### [Directions for this task]
Say how many lines in the entries contain "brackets", giving only the number.

[Dataset excerpts]

□ □ □ □ □ □ □

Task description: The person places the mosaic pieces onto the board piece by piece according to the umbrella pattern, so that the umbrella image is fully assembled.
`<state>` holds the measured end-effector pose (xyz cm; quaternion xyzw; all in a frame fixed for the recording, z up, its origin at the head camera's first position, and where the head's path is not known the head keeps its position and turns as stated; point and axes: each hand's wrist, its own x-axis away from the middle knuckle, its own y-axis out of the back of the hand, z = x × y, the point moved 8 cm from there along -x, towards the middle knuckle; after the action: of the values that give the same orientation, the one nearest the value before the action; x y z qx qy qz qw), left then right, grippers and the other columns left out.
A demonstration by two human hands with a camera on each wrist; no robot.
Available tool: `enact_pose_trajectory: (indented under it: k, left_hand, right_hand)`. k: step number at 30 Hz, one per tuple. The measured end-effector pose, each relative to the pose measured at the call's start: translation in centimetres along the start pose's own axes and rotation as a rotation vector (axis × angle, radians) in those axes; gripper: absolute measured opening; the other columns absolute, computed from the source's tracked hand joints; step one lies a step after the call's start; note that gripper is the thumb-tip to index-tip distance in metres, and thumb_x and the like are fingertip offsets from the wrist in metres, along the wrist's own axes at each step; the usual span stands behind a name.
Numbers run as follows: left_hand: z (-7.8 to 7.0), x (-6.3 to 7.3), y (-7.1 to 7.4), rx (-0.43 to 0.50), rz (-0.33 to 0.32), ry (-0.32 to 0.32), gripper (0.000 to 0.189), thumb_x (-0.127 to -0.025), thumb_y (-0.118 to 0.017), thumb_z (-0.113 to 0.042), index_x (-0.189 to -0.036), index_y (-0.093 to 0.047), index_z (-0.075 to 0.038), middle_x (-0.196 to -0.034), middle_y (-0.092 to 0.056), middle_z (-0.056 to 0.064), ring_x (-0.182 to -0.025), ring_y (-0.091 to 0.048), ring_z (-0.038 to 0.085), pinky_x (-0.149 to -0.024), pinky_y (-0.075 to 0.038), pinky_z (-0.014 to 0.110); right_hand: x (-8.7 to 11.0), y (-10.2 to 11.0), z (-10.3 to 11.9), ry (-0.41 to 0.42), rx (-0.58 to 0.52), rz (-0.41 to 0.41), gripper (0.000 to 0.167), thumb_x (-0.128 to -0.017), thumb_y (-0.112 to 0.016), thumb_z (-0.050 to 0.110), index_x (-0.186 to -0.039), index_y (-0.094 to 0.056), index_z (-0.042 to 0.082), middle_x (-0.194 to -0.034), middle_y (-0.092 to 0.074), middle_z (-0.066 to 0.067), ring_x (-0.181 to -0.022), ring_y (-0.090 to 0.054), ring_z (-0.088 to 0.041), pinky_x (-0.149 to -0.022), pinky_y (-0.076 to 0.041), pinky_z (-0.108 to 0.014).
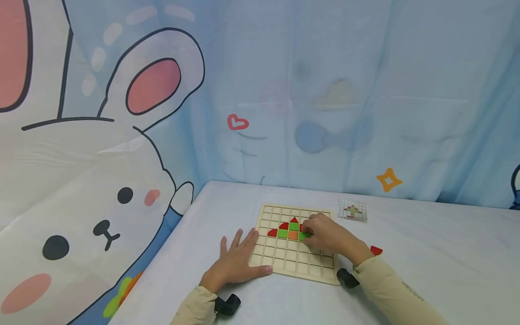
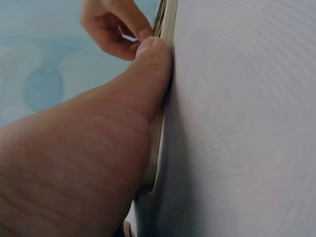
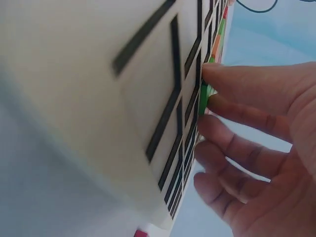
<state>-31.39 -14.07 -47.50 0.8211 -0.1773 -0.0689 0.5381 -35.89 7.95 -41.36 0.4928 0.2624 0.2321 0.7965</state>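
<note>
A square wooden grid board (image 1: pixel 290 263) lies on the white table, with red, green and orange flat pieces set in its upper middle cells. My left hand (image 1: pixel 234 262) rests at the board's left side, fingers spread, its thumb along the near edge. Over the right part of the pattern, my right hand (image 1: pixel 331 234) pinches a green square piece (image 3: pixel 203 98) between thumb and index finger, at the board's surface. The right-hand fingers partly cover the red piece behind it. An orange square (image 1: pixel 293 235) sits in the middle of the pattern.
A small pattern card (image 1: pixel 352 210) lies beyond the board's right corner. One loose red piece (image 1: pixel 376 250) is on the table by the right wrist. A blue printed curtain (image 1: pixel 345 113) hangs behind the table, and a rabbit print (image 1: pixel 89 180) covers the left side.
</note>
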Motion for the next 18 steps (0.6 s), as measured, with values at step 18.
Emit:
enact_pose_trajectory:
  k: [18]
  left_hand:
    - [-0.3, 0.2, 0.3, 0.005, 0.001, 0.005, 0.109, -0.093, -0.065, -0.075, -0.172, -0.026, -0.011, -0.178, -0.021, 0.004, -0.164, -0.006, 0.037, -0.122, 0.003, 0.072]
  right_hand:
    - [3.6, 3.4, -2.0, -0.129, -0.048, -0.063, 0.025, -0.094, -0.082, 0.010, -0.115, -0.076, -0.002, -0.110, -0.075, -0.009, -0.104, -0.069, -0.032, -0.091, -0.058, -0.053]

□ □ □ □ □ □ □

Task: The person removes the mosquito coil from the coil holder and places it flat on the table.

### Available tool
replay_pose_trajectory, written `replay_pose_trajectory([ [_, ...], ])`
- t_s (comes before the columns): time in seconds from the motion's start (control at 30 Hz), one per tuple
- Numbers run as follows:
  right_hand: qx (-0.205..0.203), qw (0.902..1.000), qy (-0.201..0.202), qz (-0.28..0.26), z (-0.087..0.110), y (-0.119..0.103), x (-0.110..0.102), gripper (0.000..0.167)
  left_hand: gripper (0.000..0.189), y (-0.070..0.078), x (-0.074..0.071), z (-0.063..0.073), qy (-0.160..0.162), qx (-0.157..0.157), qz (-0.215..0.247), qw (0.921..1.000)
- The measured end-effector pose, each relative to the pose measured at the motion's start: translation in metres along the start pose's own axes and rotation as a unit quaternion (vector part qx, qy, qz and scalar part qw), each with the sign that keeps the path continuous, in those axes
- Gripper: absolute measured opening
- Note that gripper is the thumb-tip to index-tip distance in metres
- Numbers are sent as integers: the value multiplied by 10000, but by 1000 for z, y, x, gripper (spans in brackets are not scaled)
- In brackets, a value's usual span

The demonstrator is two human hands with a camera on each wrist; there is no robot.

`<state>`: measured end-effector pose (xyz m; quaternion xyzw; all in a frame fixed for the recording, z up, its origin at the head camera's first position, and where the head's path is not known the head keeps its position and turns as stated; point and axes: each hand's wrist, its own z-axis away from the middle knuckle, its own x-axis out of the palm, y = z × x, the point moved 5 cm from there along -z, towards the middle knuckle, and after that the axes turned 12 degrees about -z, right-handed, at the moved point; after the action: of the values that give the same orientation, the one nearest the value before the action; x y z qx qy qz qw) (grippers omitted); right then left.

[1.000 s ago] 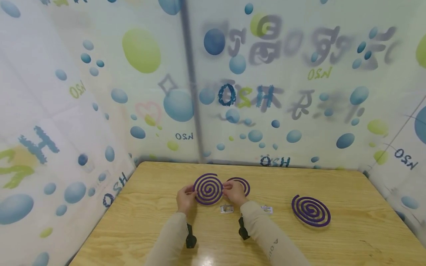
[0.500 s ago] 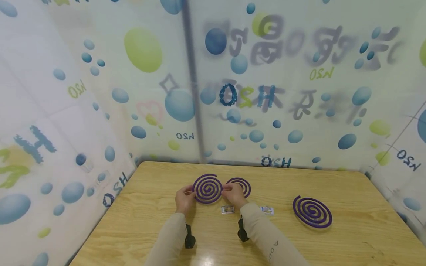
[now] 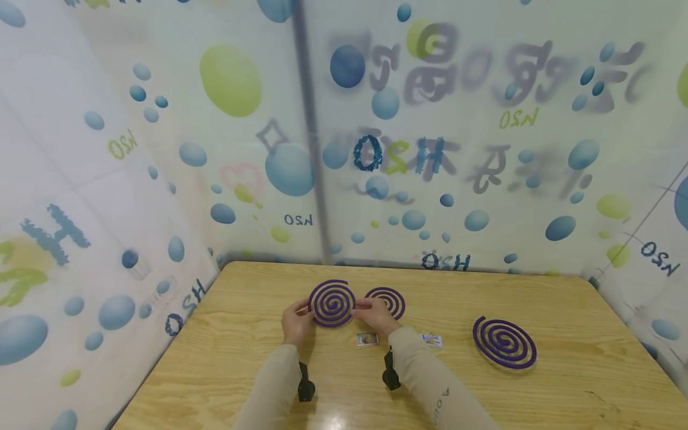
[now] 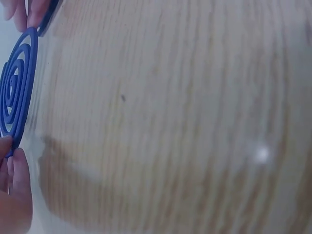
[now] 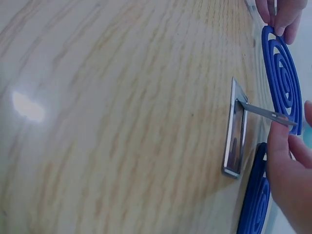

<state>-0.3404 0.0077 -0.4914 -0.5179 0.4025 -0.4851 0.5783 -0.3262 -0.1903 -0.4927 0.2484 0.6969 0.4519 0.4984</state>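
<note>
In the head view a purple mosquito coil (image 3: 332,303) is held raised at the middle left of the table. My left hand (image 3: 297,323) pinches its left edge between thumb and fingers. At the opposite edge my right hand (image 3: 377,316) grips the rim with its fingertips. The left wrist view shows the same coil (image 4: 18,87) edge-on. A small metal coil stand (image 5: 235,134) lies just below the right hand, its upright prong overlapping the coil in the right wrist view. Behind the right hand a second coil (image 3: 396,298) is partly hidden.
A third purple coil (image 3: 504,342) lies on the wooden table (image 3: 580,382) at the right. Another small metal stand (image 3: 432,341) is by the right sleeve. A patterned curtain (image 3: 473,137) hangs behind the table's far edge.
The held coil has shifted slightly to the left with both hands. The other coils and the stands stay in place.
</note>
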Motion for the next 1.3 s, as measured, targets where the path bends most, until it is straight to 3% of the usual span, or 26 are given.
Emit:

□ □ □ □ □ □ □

### [Exercise answer]
2